What needs to be done: Go to the line in the entries below that holds "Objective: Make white" and repeat exactly from there through the line that holds "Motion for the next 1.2", inclusive.

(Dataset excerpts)
*-*-*

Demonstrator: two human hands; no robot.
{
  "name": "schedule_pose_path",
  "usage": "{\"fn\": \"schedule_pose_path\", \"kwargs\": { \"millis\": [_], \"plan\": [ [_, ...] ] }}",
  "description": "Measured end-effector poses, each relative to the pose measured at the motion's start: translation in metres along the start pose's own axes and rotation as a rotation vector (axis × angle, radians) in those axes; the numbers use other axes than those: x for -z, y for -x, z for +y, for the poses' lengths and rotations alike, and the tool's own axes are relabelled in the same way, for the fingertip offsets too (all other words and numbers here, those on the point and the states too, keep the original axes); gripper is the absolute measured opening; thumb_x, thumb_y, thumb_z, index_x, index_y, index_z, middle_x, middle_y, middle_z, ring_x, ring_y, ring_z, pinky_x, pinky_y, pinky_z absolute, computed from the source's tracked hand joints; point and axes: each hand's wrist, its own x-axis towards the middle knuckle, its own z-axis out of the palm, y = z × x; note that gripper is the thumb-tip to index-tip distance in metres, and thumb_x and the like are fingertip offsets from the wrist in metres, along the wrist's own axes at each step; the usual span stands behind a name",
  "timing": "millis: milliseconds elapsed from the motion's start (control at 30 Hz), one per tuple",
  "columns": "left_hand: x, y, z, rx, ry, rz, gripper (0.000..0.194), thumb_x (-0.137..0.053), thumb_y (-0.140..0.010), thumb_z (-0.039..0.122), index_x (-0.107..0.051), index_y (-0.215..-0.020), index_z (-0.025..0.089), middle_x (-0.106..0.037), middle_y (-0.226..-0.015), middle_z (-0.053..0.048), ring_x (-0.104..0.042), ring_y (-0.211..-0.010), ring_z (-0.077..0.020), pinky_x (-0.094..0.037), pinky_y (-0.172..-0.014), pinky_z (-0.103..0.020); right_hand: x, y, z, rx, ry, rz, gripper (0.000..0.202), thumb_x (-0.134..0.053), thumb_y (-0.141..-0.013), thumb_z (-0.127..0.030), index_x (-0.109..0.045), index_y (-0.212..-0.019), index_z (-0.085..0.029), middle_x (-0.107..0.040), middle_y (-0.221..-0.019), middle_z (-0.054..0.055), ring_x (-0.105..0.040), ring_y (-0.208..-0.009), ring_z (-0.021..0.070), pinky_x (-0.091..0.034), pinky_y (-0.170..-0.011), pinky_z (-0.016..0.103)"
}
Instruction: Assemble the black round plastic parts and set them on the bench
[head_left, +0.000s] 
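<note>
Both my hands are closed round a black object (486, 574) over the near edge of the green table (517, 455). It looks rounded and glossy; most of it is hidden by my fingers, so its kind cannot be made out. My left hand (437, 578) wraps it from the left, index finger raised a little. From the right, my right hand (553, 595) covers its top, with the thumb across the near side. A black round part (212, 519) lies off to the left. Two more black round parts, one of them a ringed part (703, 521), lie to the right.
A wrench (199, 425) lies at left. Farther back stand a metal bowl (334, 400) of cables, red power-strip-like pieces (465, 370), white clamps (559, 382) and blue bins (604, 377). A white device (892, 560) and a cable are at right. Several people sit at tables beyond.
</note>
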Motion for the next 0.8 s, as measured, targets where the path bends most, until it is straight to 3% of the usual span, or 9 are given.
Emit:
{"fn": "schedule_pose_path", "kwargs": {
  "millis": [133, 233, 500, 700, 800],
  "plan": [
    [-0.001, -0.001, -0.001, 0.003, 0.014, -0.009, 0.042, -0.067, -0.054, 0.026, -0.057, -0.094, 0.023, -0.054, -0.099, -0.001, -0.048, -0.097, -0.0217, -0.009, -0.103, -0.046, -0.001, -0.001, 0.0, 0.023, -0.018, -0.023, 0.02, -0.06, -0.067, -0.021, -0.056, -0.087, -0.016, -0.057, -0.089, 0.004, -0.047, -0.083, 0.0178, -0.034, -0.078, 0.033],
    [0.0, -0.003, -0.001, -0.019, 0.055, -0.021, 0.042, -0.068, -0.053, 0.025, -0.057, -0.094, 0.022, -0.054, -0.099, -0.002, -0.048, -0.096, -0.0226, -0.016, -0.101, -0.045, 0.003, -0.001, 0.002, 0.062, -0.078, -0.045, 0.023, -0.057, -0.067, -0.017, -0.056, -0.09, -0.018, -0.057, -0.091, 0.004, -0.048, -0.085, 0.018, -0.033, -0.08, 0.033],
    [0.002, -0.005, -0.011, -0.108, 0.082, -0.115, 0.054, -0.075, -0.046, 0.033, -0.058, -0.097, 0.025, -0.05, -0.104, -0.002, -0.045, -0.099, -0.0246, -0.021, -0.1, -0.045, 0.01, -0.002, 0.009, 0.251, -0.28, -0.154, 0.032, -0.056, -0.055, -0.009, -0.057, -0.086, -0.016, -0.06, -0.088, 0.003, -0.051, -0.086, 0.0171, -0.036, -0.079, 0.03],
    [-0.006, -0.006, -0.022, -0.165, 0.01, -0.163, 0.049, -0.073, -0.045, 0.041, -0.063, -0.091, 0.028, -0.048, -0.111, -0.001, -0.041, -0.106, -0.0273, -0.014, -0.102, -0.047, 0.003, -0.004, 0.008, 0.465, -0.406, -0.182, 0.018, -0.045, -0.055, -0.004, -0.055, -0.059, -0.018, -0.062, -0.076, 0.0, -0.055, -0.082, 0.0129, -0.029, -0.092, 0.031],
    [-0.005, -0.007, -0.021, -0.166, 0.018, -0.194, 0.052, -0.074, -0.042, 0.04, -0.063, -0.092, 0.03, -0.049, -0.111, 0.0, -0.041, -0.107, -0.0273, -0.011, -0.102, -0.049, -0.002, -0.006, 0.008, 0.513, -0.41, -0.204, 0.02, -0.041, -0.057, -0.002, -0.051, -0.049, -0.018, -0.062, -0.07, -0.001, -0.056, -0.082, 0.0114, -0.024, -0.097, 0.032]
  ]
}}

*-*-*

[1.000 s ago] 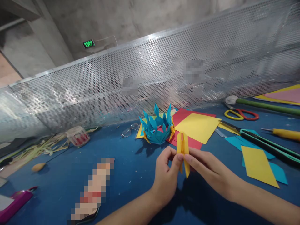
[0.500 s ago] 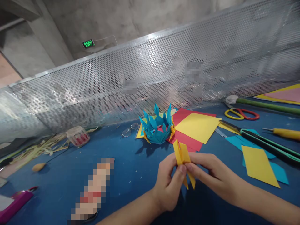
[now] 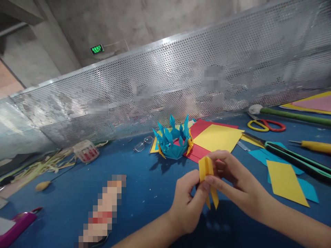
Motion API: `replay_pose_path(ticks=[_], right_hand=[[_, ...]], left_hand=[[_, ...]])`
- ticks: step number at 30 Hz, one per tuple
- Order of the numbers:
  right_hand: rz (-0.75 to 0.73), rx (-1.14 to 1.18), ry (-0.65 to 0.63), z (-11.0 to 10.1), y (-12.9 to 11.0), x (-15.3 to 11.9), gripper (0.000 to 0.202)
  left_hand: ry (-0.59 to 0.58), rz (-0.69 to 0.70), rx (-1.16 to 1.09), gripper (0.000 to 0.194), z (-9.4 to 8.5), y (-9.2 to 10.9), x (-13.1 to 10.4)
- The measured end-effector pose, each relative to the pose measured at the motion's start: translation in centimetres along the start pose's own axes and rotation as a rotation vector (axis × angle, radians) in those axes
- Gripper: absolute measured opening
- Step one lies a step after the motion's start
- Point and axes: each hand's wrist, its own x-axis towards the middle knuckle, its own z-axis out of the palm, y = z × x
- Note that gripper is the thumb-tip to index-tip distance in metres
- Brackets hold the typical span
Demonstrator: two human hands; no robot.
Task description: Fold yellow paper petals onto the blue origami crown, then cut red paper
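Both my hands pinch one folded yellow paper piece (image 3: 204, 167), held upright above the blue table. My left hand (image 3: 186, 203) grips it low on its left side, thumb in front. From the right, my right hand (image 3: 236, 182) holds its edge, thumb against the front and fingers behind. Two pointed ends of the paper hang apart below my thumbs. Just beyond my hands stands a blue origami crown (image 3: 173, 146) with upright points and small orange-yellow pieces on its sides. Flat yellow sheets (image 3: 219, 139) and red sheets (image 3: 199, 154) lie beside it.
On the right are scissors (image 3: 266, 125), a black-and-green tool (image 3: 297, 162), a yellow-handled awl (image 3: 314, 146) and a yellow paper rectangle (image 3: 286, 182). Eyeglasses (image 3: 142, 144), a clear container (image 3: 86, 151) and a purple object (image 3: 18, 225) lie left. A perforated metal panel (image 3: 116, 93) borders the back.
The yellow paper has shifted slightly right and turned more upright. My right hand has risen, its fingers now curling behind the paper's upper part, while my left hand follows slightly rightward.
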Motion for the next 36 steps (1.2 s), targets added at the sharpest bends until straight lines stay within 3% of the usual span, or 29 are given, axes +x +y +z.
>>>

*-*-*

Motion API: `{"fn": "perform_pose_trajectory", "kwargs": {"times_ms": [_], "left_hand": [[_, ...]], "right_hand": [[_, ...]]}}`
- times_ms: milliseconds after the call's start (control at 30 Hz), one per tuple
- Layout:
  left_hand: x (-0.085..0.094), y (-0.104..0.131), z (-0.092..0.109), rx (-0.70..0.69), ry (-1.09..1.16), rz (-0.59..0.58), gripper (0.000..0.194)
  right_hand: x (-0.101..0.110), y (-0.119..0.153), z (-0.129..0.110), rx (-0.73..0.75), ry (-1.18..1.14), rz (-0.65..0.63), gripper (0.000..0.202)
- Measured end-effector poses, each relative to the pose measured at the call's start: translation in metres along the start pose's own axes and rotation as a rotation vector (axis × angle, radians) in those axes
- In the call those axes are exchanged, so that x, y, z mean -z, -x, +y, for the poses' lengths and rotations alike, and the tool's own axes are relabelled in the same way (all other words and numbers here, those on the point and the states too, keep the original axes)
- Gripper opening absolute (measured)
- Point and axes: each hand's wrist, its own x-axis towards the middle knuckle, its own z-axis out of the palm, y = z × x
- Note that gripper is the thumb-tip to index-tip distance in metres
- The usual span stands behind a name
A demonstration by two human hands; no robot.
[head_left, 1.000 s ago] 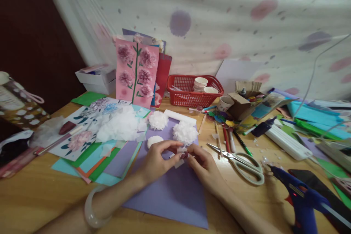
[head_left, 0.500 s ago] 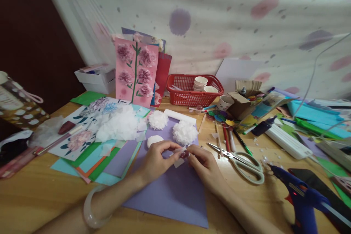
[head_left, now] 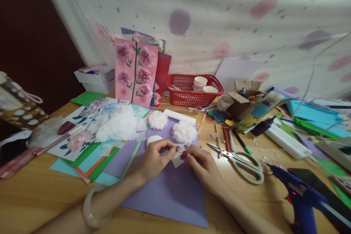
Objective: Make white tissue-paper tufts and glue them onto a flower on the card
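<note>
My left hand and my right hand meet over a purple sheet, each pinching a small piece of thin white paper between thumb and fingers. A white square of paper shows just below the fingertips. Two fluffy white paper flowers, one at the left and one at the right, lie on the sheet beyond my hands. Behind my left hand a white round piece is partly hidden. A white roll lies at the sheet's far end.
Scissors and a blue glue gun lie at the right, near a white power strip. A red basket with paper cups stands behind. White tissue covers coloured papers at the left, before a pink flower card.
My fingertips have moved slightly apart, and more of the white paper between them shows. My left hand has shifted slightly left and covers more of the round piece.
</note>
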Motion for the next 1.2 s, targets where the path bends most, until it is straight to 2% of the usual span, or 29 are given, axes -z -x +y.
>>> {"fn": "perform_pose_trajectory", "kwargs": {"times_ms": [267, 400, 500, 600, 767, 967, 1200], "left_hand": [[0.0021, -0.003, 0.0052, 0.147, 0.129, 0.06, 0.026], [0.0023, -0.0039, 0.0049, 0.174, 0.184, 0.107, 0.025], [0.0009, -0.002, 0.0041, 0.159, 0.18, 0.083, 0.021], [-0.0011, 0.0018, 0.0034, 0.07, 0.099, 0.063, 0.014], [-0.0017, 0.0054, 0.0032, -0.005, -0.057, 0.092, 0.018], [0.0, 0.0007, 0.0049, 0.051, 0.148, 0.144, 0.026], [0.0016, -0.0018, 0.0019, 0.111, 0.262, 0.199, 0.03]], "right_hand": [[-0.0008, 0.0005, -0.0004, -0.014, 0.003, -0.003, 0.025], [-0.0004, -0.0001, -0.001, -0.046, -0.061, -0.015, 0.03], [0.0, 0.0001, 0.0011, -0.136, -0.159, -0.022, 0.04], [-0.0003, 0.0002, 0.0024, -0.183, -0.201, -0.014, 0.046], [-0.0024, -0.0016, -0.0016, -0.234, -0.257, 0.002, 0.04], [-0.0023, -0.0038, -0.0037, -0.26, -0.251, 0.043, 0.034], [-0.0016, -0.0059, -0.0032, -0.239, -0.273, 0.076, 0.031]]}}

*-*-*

Solved exercise:
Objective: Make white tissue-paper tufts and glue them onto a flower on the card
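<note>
My left hand and my right hand meet over a purple sheet, each pinching a small piece of thin white paper between thumb and fingers. A white square of paper shows just below the fingertips. Two fluffy white paper flowers, one at the left and one at the right, lie on the sheet beyond my hands. Behind my left hand a white round piece is partly hidden. A white roll lies at the sheet's far end.
Scissors and a blue glue gun lie at the right, near a white power strip. A red basket with paper cups stands behind. White tissue covers coloured papers at the left, before a pink flower card.
My fingertips have moved slightly apart, and more of the white paper between them shows. My left hand has shifted slightly left and covers more of the round piece.
</note>
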Motion for the next 1.2 s, targets where the path bends most, until it is straight to 2% of the usual span, or 29 are given, axes -z -x +y.

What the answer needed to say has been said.